15

Given a series

s = pd.Series([1.1, 1.2, np.nan])
s
0    1.1
1    1.2
2    NaN
dtype: float64

If the need arises to convert the NaNs to None (to, for example, work with parquets), then I would like to have

0     1.1
1     1.2
2    None
dtype: object

I would assume Series.replace would be the obvious way of doing this, but here's what the function returns:

s.replace(np.nan, None)

0    1.1
1    1.2
2    1.2
dtype: float64

The NaN was forward filled, instead of being replaced. Going through the docs, I see that if the second argument is None, then the first argument should be a dictionary. Based on this, I would expect replace to either replace as intended, or throw an exception.

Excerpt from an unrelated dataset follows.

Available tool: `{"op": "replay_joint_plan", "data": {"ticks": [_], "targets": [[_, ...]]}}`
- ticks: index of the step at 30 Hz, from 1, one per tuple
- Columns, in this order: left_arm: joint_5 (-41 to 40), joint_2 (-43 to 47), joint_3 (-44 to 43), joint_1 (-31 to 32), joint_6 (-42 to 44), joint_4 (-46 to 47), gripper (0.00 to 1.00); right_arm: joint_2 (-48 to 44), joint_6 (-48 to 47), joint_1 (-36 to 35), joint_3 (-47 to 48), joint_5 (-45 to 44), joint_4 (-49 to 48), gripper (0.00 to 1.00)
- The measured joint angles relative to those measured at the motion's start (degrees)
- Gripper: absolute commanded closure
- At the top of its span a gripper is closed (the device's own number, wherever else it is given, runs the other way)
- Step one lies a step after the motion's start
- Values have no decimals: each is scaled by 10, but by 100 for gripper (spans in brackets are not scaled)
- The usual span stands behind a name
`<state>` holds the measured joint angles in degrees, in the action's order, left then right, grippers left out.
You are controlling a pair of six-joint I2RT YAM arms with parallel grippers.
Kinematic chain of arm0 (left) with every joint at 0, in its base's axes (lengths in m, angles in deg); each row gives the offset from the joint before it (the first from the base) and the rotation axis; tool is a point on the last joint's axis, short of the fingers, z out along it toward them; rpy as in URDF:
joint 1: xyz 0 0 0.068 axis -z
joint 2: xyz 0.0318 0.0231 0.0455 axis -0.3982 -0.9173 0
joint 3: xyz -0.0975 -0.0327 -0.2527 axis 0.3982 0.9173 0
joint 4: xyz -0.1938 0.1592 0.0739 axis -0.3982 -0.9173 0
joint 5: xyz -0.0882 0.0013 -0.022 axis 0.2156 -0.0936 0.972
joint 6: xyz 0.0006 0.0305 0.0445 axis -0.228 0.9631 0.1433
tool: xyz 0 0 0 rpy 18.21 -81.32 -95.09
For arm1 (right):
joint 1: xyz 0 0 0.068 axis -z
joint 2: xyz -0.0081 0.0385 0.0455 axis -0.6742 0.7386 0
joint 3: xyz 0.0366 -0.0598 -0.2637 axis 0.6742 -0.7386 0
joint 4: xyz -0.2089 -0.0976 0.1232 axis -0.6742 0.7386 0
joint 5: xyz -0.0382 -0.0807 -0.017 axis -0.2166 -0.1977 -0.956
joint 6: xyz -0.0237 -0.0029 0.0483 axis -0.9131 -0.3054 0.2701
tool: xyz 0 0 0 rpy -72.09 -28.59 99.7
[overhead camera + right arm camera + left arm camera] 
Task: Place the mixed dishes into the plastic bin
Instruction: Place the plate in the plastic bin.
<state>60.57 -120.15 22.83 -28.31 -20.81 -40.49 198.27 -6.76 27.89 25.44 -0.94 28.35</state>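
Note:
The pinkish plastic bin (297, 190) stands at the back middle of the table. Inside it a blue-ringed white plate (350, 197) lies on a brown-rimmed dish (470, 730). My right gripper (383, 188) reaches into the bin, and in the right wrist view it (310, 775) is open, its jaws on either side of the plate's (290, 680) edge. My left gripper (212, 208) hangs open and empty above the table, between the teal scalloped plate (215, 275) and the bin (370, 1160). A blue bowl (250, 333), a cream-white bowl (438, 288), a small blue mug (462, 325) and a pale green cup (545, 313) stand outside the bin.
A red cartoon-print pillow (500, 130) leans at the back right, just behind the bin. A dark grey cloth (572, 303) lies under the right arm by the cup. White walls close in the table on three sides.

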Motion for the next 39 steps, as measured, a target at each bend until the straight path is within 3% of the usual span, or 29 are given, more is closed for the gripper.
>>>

I believe the workaround here is

pd.Series([x if pd.notna(x) else None for x in s], dtype=object) 
0     1.1
1     1.2
2    None
dtype: object

Which is fine. But I would like to understand why this behaviour occurs, whether it is documented, or if it is just a bug and I have to dust off my git profile and log one on the issue tracker... any ideas?

cs95
  • 379,657
  • 97
  • 704
  • 746
  • 2
    `s.where(s.notnull(),None)` is another cleaner workaround I guess – Vivek Kalyanarangan Jan 03 '19 at 11:38
  • @VivekKalyanarangan Thank you! Will file that away for future reference... – cs95 Jan 03 '19 at 11:39
  • @VivekKalyanarangan Hmm, I don't believe so, this question is specifically with respect to the behaviour of replace. What do you think? – cs95 Jan 03 '19 at 11:41
  • I believe this is in the docs: `The method to use when for replacement, when to_replace is a scalar, list or tuple and value is None`. when referring to method parameter, so when value is None the method used is pad (the default) – Dani Mesejo Jan 03 '19 at 11:41
  • 4
    to me this looks like a bug, I would expect it to throw an exception or do nothing, forward filling is incorrect, I would file this as an issue: https://github.com/pandas-dev/pandas/issues – EdChum Jan 03 '19 at 11:42
  • "The method to use when for replacement, when to_replace is a scalar, list or tuple and value is None." Can you specify in which part it says if second argument is None the first should be a dictionary? – ayhan Jan 03 '19 at 11:42
  • @ayhan Sure, in the docs section under the `to_replace` argument, it says "Dicts can be used to specify different replacement values for different existing values. [...] To use a dict in this way the value parameter should be None." – cs95 Jan 03 '19 at 11:43
  • 2
    @coldspeed Yes now I get it it is different. The worst part now is I am going through some of my own implementations just to check whether a bug has creeped in because of this. Thanks for the question! `s.replace(np.nan, None)` is in fact counterintuitive when it forward fills – Vivek Kalyanarangan Jan 03 '19 at 11:43
  • 4
    this works `s.replace({np.nan:None})` but I'd expect the less verbose method to behave the same – EdChum Jan 03 '19 at 11:44
  • That's the other way around though. If you pass a dict, then value should be None. That doesn't mean if the value is None `to_replace` should be a dict though? – ayhan Jan 03 '19 at 11:44
  • @EdChum Thanks for weighing in, and for the suggested workaround-that is even cleaner! I guess I'll get to filing that bug soon... – cs95 Jan 03 '19 at 11:45
  • @ayhan Now that you mention it... – cs95 Jan 03 '19 at 11:47
  • 1
    Here's Nicki's [workaround](https://stackoverflow.com/questions/40663225/unexpected-pandas-series-replace-behavior#comment68557738_40663225). We might close that as a duplicate if you get an authoritative response to this one. – ayhan Jan 03 '19 at 11:56
  • @ayhan Two years and still the same thing :D This is a dupe, so I will close it, but I think it is worth investigating... – cs95 Jan 03 '19 at 12:01
  • @ayhan If you think it is better left open for a dev to write an answer, then feel free to reopen... I am fine with anything. – cs95 Jan 03 '19 at 12:02
  • 1
    I believe it was not documented when I wrote that answer. I remember figuring it out by trial and error. Let's give this some time if anybody wants to investigate further. – ayhan Jan 03 '19 at 12:25
  • See: https://github.com/pandas-dev/pandas/issues/19998 – root Jan 05 '19 at 00:11

1 Answers1

7

This behaviour is in the documentation of the method parameter:

method : {‘pad’, ‘ffill’, ‘bfill’, None}

The method to use when for replacement, when to_replace is a scalar, list or tuple and value is None.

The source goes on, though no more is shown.